Tabai was a member of parliament from Nonouti, and the incumbent president when the motion of no confidence passed. According to Teiwaki, Tabai was weary with politics and reluctant to run for president again. He was popular in Kiribati and the favourite to win the election.

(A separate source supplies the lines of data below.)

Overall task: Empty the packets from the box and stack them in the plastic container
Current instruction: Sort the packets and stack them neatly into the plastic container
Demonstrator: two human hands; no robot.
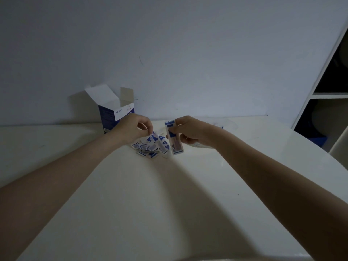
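The pale tabletop (pixel 169 204) fills the near view, and two bare forearms are stretched across it toward the far wall. At the far left, a blue and white box (pixel 116 113) is stood upright against the wall, its top flaps folded open. Just in front of it, the left hand (pixel 131 129) is lowered over a loose pile of packets (pixel 150 146) spread on the tabletop; its fingers (pixel 148 129) are curled and one packet at the top of the pile is pinched between them. To the right of the pile, a neat stack of packets (pixel 175 140) is held upright in the right hand (pixel 190 130), gripped between thumb and curled fingers. Behind that hand a clear plastic container (pixel 226 123) is faintly seen. At the far right, white shelving (pixel 323 95) is stood.
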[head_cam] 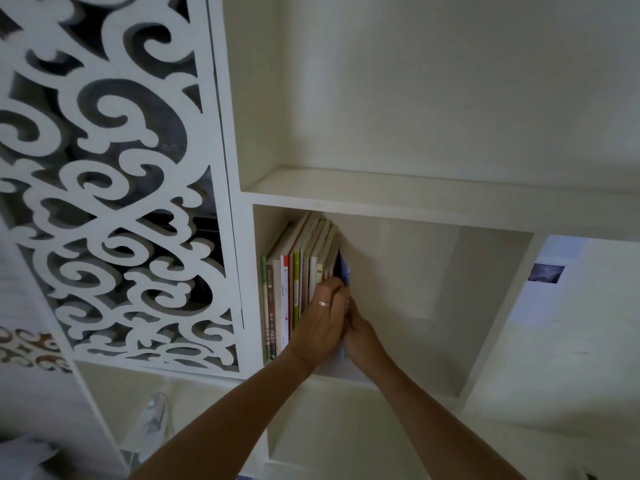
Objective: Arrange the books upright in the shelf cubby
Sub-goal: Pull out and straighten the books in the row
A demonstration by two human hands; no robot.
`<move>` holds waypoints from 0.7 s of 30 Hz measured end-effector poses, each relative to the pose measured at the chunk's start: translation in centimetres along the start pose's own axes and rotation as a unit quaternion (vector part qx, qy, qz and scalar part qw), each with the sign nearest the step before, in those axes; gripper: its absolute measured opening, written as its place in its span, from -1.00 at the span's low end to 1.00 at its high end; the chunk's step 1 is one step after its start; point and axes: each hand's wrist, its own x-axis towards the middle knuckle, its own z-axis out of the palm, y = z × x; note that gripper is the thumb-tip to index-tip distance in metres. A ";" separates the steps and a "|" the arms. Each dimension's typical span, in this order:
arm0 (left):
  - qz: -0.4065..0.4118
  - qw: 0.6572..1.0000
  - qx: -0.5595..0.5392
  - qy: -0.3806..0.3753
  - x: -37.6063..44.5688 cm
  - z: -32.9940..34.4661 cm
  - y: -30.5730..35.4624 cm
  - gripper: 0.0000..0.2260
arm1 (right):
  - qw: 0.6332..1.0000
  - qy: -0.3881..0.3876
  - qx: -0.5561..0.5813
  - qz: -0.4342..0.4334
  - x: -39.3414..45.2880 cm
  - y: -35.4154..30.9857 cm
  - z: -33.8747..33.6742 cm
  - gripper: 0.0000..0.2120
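Both forearms reached up from the bottom of the view into the shelf cubby (433,306), and they met at the right end of the row of books (294,289). That row stood against the cubby's left wall, spines outward, the tops leaning a little to the right. The left hand (320,320), with a ring on one finger, lay flat across the outer spines, fingers curled over the end of the row and pressed together. The right hand (360,336) sat just beside it, touching it, and seemed to pinch a thin blue book (344,268) at the row's right edge; its fingers were hidden behind the left hand, so the grip could not be told for sure.

The step in hand looked like seating this last book and squaring the row. To do it well, the left hand should brace the leaning books toward the left wall while the right slides the blue book straight back until its spine lines up with the others. With much of the cubby open to the right, the row would likely tip that way if released too soon.
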 end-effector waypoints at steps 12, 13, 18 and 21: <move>0.222 0.961 0.163 -0.014 -0.5 -0.8 -3.4 -0.69 | 0.983 -0.071 -0.154 -0.071 0.7 -0.2 -0.3 -0.40; 0.225 0.960 0.169 -0.011 -0.5 -0.8 -3.4 -0.70 | 0.983 -0.064 -0.155 -0.078 0.8 0.0 -0.3 -0.41; 0.222 0.958 0.183 0.002 -0.7 -0.6 -3.9 -0.68 | 0.982 -0.045 -0.149 -0.105 1.4 0.6 0.0 -0.33; 0.223 0.957 0.187 0.002 -0.8 -0.7 -4.0 -0.65 | 0.984 -0.024 -0.138 -0.112 1.2 0.4 0.3 -0.43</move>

Teannaki was a member of parliament for Abaiang and Tabai's vice-president. Tentoa was a member of parliament from Onotoa, first elected in 1982. Tong was a newly elected member of parliament from the Teinainano Urban Council constituency. His family was involved in the private sector in South Tarawa, and he opposed what he felt were unfair advantages that the government exercised when competing with struggling businesses. Before entering politics, he had been a medical practitioner.

== Results ==
The election was held on 17 February. Tabai won re-election with 49.6% of the vote. His ally Teannaki received 16.2%, meaning that 65.8% of voters supported the government candidates. Turnout decreased from the previous year's presidential election, with only 69.3% of registered voters turning out instead of the 82.4% in 1982. By this point, voters had been asked to turn out for three elections in 1982 and three more in 1983.

| Candidate | Votes | % |
| Ieremia Tabai | 8,597 | 49.61 |
| Harry Tong | 4,799 | 27.70 |
| Teatao Teannaki | 2,814 | 16.24 |
| Tewareka Tentoa | 1,118 | 6.45 |
| Total | 17,328 | 100.00 |
| Registered voters/turnout |  | 69.3 |
Source: Somoza

===By constituency===

Vote share percentage by constituency
| Constituency | Tabai | Teannaki | Tong | Tentoa |
|---|---|---|---|---|
| Abaiang | 12.5 | 73.7 | 7.9 | 5.9 |
| Abemama | 56.2 | 20.2 | 19.7 | 3.8 |
| Aranuka | 65.3 | 23.0 | 4.6 | 7.1 |
| Arorae | 95.5 | 0.2 | 1.0 | 0.4 |
| Banaba | 76.2 | 14.3 | 4.8 | 4.8 |
| Beru | 71.4 | 11.8 | 8.3 | 8.5 |
| Betio | 42.3 | 11.9 | 42.1 | 2.6 |
| Butaritari | 23.3 | 12.3 | 62.4 | 2.0 |
| Kiritimati | 27.4 | 4.2 | 60.4 | 8.0 |
| Kuria | 59.7 | 21.6 | 15.4 | 4.2 |
| Maiana | 54.8 | 10.5 | 27.2 | 8.8 |
| Makin | 58.1 | 11.2 | 29.2 | 1.3 |
| Marakei | 14.8 | 6.7 | 72.9 | 5.6 |
| Nikunau | 75.4 | 15.7 | 6.0 | 2.9 |
| Nonouti | 84.3 | 10.5 | 4.4 | 0.8 |
| North Tarawa | 30.6 | 23.7 | 42.1 | 3.6 |
| Onotoa | 66.7 | 3.1 | 2.4 | 27.9 |
| Tabiteuea North | 67.7 | 10.8 | 15.6 | 5.9 |
| Tabiteuea South | 84.3 | 6.1 | 4.3 | 5.4 |
| Tabuaeran | 17.3 | 3.8 | 25.4 | 53.5 |
| Tamana | 97.0 | 0.0 | 1.8 | 1.1 |
| TUC | 40.1 | 11.3 | 45.0 | 3.6 |
| Teraina | 4.2 | 9.1 | 5.6 | 81.1 |
| Total | 49.6 | 16.2 | 27.7 | 6.5 |

== Aftermath ==
Tabai built his new government to ensure that different religious and regional groups were represented, but he did not make any outreach to the opposition and filled the government exclusively with his supporters. This included Teannaki, who returned to his position as vice president. Tabai was re-elected again in the 1987 election. A challenge to his candidacy in 1987 determined that 1983 was only the second time Tabai was elected president. This was because his 1978 election under the colonial government was determined to be separate from his presidential elections, and he succeeded to the presidency upon independence. Teannaki was also a candidate in the 1987 election, and he then won the presidency in the 1991 election. Tentoa was a candidate in the 1994 election, while Tong was a candidate in the 1998 election.